コロンビア人の人道活動家の知人エクトル・シエラが、子供の絵のワークショップをしていて気づいたあるエピソードを教えしてくれました。
戦争被災地の子供は太陽を黒く塗ることが多いのだそうです。胸が痛みますね。また、イスラム文化圏の子供も同様に黒く塗ることがあるそうで、これは、砂漠という過酷な土地で生きる彼らにとって、太陽が必ずしも恵みではないから、という説があるのだそうです。
エクトルさんの故郷南米では、黄色。陽気なラティーノ気質が出ていますね。
言うまでもなく、日本の子供たちは、お絵描きで太陽は真っ赤にします。
不思議ですよね、よく考えると。
きっと日本人にとって太陽は、東の空や西の空を真っ赤に染める、「日の出」「夕焼け」と同義語なのでしょうね。
花言葉は、私を思って・媚び・誹謗・陰口・傷
ちょっとこわいですね・・・。
(hanakotoba.name 花言葉事典より)
そんなアカネ(インドアカネ)で染めたスカーフは→こちら
ツツジで染める

ツツジ科の常緑低木。サツキやシャクナゲなども含んでその総称としてこの名があります。ヨーロッパからヒマラヤ山麓、日本、さらにベーリング海を経てアラスカ辺りまでが原産という、ワールドワイドな植物。

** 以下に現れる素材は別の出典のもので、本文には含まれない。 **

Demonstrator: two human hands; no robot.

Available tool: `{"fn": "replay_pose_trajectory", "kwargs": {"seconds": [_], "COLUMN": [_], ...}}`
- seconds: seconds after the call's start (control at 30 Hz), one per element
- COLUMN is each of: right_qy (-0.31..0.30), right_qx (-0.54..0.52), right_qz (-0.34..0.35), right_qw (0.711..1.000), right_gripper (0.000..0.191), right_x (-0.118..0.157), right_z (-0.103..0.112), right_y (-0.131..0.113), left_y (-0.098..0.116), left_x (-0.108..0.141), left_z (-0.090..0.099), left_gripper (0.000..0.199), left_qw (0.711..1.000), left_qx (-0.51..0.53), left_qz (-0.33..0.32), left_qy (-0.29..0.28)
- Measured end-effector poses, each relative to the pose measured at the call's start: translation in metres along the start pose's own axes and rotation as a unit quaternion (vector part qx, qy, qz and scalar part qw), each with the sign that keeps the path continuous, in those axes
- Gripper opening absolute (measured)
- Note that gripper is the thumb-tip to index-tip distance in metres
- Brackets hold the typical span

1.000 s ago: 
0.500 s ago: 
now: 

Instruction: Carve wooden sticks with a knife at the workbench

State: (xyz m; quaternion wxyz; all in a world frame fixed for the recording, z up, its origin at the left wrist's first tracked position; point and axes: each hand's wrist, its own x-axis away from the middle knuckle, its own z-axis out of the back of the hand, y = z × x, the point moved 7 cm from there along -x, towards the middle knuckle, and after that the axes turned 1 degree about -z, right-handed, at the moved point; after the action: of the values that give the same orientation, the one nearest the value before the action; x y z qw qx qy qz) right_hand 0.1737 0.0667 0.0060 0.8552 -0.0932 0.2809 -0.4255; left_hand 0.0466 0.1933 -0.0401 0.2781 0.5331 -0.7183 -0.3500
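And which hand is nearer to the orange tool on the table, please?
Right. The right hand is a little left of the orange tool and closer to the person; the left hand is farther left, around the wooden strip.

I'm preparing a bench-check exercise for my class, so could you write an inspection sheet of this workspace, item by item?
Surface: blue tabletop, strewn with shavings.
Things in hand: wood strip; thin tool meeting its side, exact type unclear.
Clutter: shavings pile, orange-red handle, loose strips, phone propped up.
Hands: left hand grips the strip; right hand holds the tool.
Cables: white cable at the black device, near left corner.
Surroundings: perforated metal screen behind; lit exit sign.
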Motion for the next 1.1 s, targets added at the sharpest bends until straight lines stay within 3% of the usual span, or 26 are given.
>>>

カジュの庭には、2本の大きなオオムラサキがあります。先月末に花が終わった一本を剪定したので、染めてみました。すず、アルミの媒染で、この初夏の日差しを思わせる柔らかな黄色、鉄媒染で、透明感のあるグレーが出ました。その黄色は、前向きな気持ちをやさしくサポートしてくれるような感じがします。 花言葉は「節制」。・・・そのわりには、カジュのオオムラサキは乱れ咲きの感じだな。え? アタシに似た? ・・・かも。
漢字で書くと「躑躅」。読めても書けませんって、これ。
ビワで染める

鎌倉界隈で、お庭の一角にうっそうと茂る濃い緑の大木を見かけたら、それはたいていビワ(枇杷)の木です。洗濯板状にナミナミとした葉っぱは、大きいものですと、30センチぐらいのものもあります。
仏典、『大般涅槃経』(だいはつねはんぎょう)の中で、ビワの木は「大薬王樹」、葉は「無憂扇」と呼ばれ、昔から、様々に病を癒す植物として知られていたようです。日本には、唐招提寺の鑑真和尚が中国からその効用を伝えたと言われています。特に葉に多く含まれるアミグダリン(ビタミンB17)という物質には、殺菌、抗菌の効果があると言われており、昨今、ビワにまつわる民間療法の人気は再燃していて、各方面で注目されているようです。
銅媒染で、美しい茶味の赤を得ます。赤味を強くするには、煮出した液をすぐには使わず、一晩寝かせるとよいようです。一位(あららぎ)、槙の木、珊瑚樹とならんで、なかなか得られない赤を得る貴重な染材です。
煮出した葉っぱや煮出し汁は、お風呂にいれると、体が温まり、肌荒れに効果抜群。私は、冬に採取した固い葉を焼酎につけて、グリセリンを加えて化粧水をつくっています。アカギレもちの私には必需品です。